I couldn’t find a single place called Montezuma in México. However military veterans picked up the name and moved it to spots in Georgia (map), Iowa, Indiana, Ohio, Kansas, Tennessee, Virginia, California and New York. The largest, Montezuma County in Colorado, actually did not come from the war. People once thought mistakenly that the Aztecs built nearby Mesa Verde. They named the county accordingly and called its primary town Cortez.
Matamoros, directly on the southern side of the Rio Grande River, became a staging point for an American invasion. The army of the United States under General Zachary Taylor built a fort on the opposite side of the river. Mexican forces bombarded the fort, the Americans called for reinforcements, and a large cavalry and artillery battle broke out (map). The U.S. army routed its foes with better, quicker-firing artillery. Maj. Jacob Brown died during the battle so Taylor changed the name from Fort Texas to Fort Brown. Later a town grew around the fort and it also adopted the name, becoming Brownsville, Texas.
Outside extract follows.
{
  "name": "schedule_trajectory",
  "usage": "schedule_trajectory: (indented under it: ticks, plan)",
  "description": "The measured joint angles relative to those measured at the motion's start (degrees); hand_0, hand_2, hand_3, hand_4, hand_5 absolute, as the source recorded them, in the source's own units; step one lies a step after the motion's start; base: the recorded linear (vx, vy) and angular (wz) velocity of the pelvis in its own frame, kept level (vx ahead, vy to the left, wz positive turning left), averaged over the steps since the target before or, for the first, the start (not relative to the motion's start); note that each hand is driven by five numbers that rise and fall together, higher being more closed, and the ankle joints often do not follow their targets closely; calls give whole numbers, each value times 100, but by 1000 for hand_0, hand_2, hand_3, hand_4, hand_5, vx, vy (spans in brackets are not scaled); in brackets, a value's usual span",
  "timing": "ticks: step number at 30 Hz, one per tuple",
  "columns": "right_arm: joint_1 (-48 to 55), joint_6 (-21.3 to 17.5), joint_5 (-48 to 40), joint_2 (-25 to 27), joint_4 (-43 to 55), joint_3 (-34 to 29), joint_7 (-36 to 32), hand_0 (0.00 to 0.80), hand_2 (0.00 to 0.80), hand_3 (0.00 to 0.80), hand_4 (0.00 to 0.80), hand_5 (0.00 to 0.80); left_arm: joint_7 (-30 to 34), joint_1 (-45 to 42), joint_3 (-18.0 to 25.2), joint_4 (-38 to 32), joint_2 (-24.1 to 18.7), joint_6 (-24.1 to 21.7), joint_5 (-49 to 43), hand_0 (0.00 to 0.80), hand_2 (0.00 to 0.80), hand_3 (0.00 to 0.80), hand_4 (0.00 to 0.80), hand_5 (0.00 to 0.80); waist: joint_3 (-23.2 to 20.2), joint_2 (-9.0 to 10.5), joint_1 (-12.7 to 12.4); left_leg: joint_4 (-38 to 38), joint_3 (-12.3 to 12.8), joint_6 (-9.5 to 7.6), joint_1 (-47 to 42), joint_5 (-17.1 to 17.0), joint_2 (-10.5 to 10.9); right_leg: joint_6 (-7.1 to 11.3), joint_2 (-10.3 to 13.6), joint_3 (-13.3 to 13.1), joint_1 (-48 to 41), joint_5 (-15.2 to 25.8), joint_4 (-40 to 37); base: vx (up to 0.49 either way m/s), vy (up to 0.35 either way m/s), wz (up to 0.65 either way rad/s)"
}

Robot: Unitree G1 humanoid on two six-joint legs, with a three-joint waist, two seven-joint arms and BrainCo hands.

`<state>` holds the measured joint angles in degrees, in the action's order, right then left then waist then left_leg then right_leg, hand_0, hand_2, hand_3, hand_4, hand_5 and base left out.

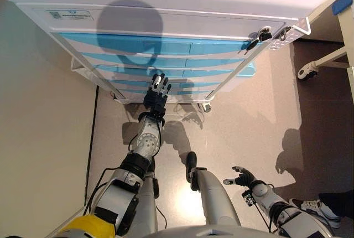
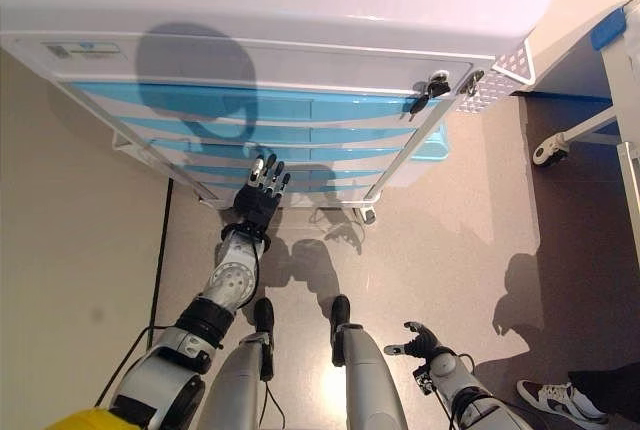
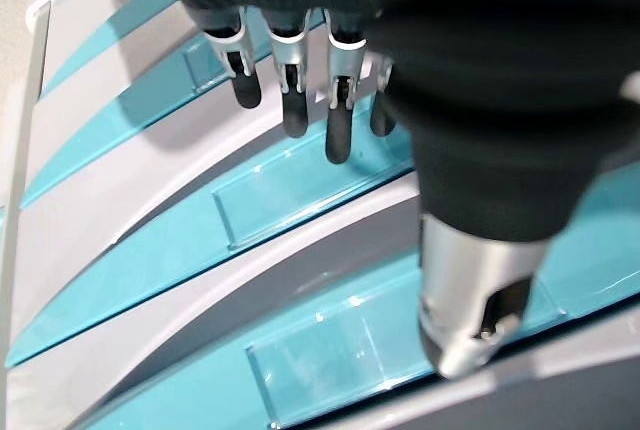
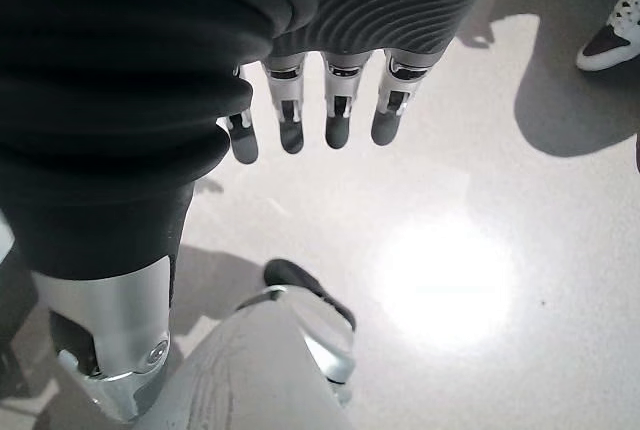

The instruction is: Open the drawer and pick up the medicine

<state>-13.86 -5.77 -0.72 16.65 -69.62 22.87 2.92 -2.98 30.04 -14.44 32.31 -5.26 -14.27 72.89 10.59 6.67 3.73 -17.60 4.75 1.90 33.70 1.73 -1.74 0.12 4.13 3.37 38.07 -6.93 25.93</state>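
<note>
A white medical cart (image 1: pixel 166 5) with several blue-fronted drawers (image 1: pixel 144 45) stands before me; all drawers are closed. My left hand (image 1: pixel 157 91) reaches toward the lower drawers, its fingers (image 3: pixel 290 80) straight and close to a blue drawer front (image 3: pixel 300 185), holding nothing. My right hand (image 1: pixel 243 178) hangs low by my side over the floor, fingers (image 4: pixel 335 110) relaxed and empty. No medicine is in view.
Keys (image 1: pixel 255 40) hang from a lock at the cart's upper right corner. A white frame on a caster wheel (image 1: pixel 304 72) stands to the right. A person's shoe (image 1: pixel 315 207) is at the lower right. A wall runs along the left.
</note>
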Motion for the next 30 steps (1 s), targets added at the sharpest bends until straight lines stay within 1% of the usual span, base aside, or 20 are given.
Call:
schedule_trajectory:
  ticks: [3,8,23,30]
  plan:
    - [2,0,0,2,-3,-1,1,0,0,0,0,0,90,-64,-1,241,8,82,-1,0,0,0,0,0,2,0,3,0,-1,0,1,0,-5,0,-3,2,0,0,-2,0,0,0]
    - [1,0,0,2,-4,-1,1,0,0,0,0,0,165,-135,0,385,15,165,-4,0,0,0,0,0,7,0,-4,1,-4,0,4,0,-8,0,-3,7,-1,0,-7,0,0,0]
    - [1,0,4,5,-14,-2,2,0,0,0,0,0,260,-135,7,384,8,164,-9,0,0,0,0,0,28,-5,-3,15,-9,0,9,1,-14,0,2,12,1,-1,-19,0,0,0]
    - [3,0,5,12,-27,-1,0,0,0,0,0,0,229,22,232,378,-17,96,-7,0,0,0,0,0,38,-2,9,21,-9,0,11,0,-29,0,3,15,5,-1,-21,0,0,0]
Places inspired by the battle used a slightly different spelling in the United States, namely Matamoras. I stayed overnight in Matamoras, Pennsylvania on my way to New England recently (map). I wondered why a Pennsylvania town adopted the name of a Mexican city, and that inspired my search for more. Matamoras held other secrets including the easternmost point in Pennsylvania and a corner of the New Jersey – New York – Pennsylvania (NJNYPA) tripoint. It was also remarkably close to the New Jersey highpoint.
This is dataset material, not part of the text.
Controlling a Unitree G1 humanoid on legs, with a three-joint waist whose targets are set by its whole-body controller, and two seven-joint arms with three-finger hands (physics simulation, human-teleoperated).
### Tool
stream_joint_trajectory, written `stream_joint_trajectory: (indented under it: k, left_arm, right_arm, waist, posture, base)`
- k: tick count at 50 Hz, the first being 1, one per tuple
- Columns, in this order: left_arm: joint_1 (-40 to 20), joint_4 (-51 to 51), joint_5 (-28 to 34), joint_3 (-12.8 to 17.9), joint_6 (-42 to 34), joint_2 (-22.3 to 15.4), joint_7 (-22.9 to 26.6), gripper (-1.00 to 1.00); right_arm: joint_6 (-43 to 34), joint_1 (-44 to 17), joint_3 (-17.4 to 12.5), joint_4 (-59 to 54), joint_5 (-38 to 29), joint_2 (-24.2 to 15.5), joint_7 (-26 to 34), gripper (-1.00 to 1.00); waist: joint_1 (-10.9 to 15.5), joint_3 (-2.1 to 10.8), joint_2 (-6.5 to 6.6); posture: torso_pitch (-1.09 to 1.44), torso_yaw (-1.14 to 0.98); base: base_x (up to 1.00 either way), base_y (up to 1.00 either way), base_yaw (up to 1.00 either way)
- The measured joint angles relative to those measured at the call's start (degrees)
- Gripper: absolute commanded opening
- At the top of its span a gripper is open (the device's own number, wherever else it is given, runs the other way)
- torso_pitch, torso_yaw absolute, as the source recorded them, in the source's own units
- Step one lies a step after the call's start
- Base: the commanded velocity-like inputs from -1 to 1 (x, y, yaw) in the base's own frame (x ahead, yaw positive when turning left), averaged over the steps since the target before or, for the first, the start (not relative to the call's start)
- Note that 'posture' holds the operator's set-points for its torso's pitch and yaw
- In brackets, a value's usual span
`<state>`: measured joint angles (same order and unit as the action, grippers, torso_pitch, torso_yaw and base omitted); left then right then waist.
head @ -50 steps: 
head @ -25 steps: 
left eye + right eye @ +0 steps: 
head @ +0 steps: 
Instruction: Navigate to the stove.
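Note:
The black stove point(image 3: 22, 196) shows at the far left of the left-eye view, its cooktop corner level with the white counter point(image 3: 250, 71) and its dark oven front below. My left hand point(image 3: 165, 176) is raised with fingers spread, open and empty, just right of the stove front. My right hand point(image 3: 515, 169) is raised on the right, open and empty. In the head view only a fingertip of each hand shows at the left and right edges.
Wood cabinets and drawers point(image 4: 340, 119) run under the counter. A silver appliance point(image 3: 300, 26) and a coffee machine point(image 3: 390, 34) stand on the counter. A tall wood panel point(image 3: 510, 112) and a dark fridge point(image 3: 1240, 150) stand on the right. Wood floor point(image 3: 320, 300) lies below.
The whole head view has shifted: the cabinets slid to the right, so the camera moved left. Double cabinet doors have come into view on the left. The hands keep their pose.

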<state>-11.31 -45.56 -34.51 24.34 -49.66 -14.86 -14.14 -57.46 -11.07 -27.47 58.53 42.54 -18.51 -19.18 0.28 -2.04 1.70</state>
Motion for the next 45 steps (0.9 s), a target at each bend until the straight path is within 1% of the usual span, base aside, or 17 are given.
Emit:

Buena Vista translated from Spanish as "good view." However, combatants probably didn’t get an opportunity to appreciate their surroundings. Mexican General Santa Anna hoped to crush the American army at the Angostura Pass (map). His army numbered three times that of his foe and he had them cornered. American artillery and well-trained infantry stopped the Mexican advance. Eventually they withdrew. Neither side claimed victory although México suffered greater casualties and failed to defeat its much smaller foe.
Buena Vista appeared again in the American heartland. It spread to places as far apart as Iowa, Michigan, Indiana, Pennsylvania (map), Wisconsin, Illinois, Tennessee, and Virginia. Many of them emphasized an Americanized pronunciation, something closer to Beuwna Vista.
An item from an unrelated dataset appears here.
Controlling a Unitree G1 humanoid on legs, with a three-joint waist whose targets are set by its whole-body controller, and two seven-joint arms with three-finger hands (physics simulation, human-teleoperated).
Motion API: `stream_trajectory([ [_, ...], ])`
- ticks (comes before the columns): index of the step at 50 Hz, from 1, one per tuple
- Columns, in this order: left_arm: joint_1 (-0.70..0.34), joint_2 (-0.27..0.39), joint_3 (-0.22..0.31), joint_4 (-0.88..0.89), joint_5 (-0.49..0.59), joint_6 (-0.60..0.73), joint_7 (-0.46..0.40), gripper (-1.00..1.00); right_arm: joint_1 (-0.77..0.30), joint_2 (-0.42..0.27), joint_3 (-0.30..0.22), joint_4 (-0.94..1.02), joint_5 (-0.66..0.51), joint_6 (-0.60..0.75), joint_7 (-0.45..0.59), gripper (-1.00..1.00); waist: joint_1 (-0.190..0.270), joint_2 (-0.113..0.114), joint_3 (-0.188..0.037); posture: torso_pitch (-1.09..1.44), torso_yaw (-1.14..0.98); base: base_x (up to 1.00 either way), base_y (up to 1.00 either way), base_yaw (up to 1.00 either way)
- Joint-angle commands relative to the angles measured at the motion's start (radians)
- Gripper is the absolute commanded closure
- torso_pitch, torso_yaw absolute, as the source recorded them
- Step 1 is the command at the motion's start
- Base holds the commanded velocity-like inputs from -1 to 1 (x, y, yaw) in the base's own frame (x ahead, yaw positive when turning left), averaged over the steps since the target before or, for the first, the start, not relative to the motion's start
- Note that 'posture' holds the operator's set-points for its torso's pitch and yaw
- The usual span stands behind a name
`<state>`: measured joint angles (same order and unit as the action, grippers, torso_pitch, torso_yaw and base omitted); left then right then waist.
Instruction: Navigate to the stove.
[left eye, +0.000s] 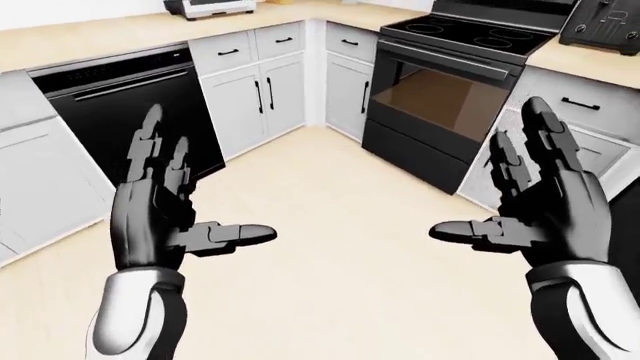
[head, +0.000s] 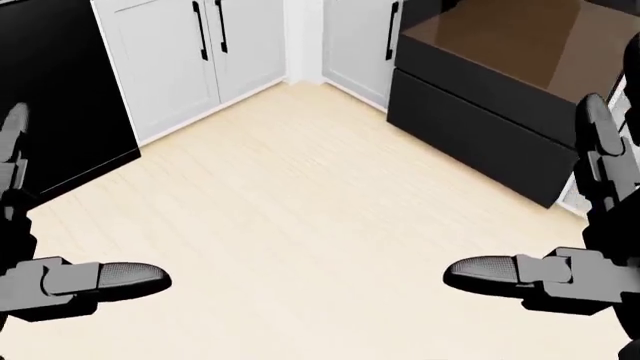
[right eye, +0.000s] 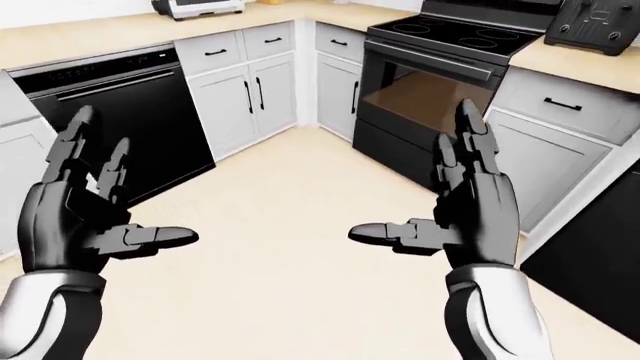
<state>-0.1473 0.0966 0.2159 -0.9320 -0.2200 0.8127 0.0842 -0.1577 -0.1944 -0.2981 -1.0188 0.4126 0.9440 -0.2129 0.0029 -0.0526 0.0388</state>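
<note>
- Left-eye view shows the right hand raised with its fingers spread and its thumb pointing inward, grasping nothing.
- The left hand mirrors it at the left of that view, likewise released and empty, thumb pointing toward the right hand.
- Between the two hands lies bare pale floor, with nothing on it along the way ahead.
- Beyond the right hand, toward the upper right of the left-eye view, stands the stove: black, with a dark cooktop and a brownish oven window below it.
- The stove is well apart from both hands, yet nearer to the right hand than to the left; in the left-eye view the right hand's fingertips overlap the cabinet just beside the stove's right edge.
- The stove's long side runs slantwise across the view, so the robot faces it at an angle, not squarely.
- At the left of the view a black dishwasher sits under the bench top, and white corner cabinets lie between it and the stove.
- By my judgement, the coming move calls for walking ahead with a turn to the right, so that the oven window comes to the middle of the view.
</note>
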Motion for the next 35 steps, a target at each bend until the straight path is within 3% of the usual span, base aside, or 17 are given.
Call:
stream_trajectory([
  [1, -0.018, 0.011, 0.008, -0.029, 0.0, -0.029, -0.001, -1.0, -0.016, -0.004, 0.0, -0.028, -0.003, -0.028, 0.0, -1.0, 0.008, -0.015, -0.014, 0.0, 0.0, 0.15, 0.0, 0.0],
  [4, -0.014, 0.009, 0.009, -0.024, 0.002, -0.036, -0.003, -1.0, -0.013, -0.003, 0.0, -0.028, -0.006, -0.031, 0.002, -1.0, 0.0, 0.004, -0.016, 0.0, 0.0, 0.15, 0.0, 0.0],
  [8, -0.015, 0.01, 0.009, -0.018, 0.007, -0.04, -0.005, -1.0, -0.015, -0.004, 0.002, -0.028, -0.004, -0.027, -0.001, -1.0, -0.004, 0.048, 0.002, 0.0, 0.0, 0.15, 0.0, 0.0],
  [10, -0.013, 0.009, 0.009, -0.015, 0.008, -0.045, -0.006, -1.0, -0.014, -0.002, 0.002, -0.028, -0.006, -0.029, 0.001, -1.0, -0.009, 0.086, -0.001, 0.0, 0.0, 0.16, 0.0, 0.0],
  [12, -0.013, 0.009, 0.009, -0.019, 0.007, -0.041, -0.005, -1.0, -0.014, -0.003, 0.004, -0.028, -0.007, -0.03, 0.0, -1.0, -0.007, 0.143, -0.017, 0.0, 0.0, 0.15, 0.0, 0.0],
  [13, -0.013, 0.009, 0.01, -0.019, 0.006, -0.04, -0.006, -1.0, -0.015, -0.002, 0.005, -0.028, -0.01, -0.028, 0.001, -1.0, 0.004, 0.104, -0.012, 0.0, 0.0, 0.15, 0.0, 0.0],
  [14, -0.011, 0.009, 0.01, -0.015, 0.007, -0.047, -0.007, -1.0, -0.014, -0.002, 0.005, -0.028, -0.01, -0.029, 0.001, -1.0, -0.003, 0.119, -0.011, 0.0, 0.0, 0.15, 0.0, 0.0],
  [18, -0.011, 0.009, 0.013, -0.016, 0.004, -0.045, -0.006, -1.0, -0.011, 0.007, 0.006, -0.028, -0.022, -0.03, 0.011, -1.0, 0.008, 0.09, -0.019, 0.0, 0.0, 0.15, 0.0, 0.0],
  [21, -0.01, 0.009, 0.011, -0.016, 0.004, -0.045, -0.006, -1.0, -0.012, 0.004, 0.006, -0.028, -0.02, -0.03, 0.008, -1.0, 0.011, 0.057, -0.008, 0.0, 0.0, 0.15, 0.0, 0.0],
  [23, -0.008, 0.009, 0.008, -0.014, 0.008, -0.05, -0.007, -1.0, -0.011, -0.001, 0.003, -0.028, -0.012, -0.031, 0.004, -1.0, 0.014, 0.02, -0.011, 0.0, 0.0, 0.15, 0.0, 0.0],
  [25, -0.01, 0.008, 0.005, -0.023, 0.009, -0.041, -0.004, -1.0, -0.01, -0.005, -0.003, -0.028, -0.004, -0.032, 0.002, -1.0, 0.013, -0.031, -0.019, 0.0, 0.0, 0.15, 0.0, 0.0],
  [26, -0.01, 0.007, 0.004, -0.016, 0.01, -0.047, -0.006, -1.0, -0.01, -0.005, -0.003, -0.028, -0.003, -0.031, 0.002, -1.0, 0.002, 0.008, -0.016, 0.0, 0.0, 0.15, 0.0, 0.0],
  [27, -0.011, 0.006, 0.002, -0.018, 0.011, -0.044, -0.004, -1.0, -0.012, -0.005, -0.004, -0.028, -0.005, -0.03, 0.003, -1.0, 0.009, -0.01, -0.014, 0.0, 0.0, 0.15, 0.0, 0.0],
  [28, -0.011, 0.006, -0.001, -0.015, 0.014, -0.047, -0.004, -1.0, -0.013, -0.003, -0.006, -0.028, -0.01, -0.028, 0.007, -1.0, 0.002, -0.008, -0.013, 0.0, 0.0, 0.16, 0.0, 0.0],
  [30, -0.014, 0.006, -0.002, -0.021, 0.014, -0.039, -0.003, -1.0, -0.02, -0.003, -0.009, -0.028, -0.009, -0.021, 0.006, -1.0, 0.001, 0.006, -0.017, 0.0, 0.0, 0.15, 0.0, 0.0],
  [35, -0.018, 0.008, 0.001, -0.012, 0.014, -0.043, -0.006, -1.0, -0.026, 0.0, -0.007, -0.028, -0.015, -0.017, 0.008, -1.0, -0.006, 0.065, 0.0, 0.0, 0.0, 0.15, 0.0, 0.0],
])
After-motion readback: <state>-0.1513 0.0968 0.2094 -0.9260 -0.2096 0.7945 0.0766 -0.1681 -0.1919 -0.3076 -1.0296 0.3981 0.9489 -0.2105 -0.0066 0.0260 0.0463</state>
A vision of the Virgin Mary appeared several times in 1531 to a peasant outside of Mexico City. The spot became a sacred shrine, Our Lady of Guadalupe. Much later, Miguel Hidalgo y Costilla led the Mexican War of Independence, ending Spanish rule in 1821. A town adjacent to the shrine combined the two names, becoming Guadalupe Hidalgo (map). The United States defeated México in 1848, destroying its army and capturing its capital. The two sides came together at this town and negotiated an agreement favorable to the United States. It became the Treaty of Guadalupe Hidalgo.
The largest Hildago in the United States appeared as a county name in New Mexico (map). Another county of Hidalgo was established in Texas. A much smaller Hildago also sprouted up in Illinois.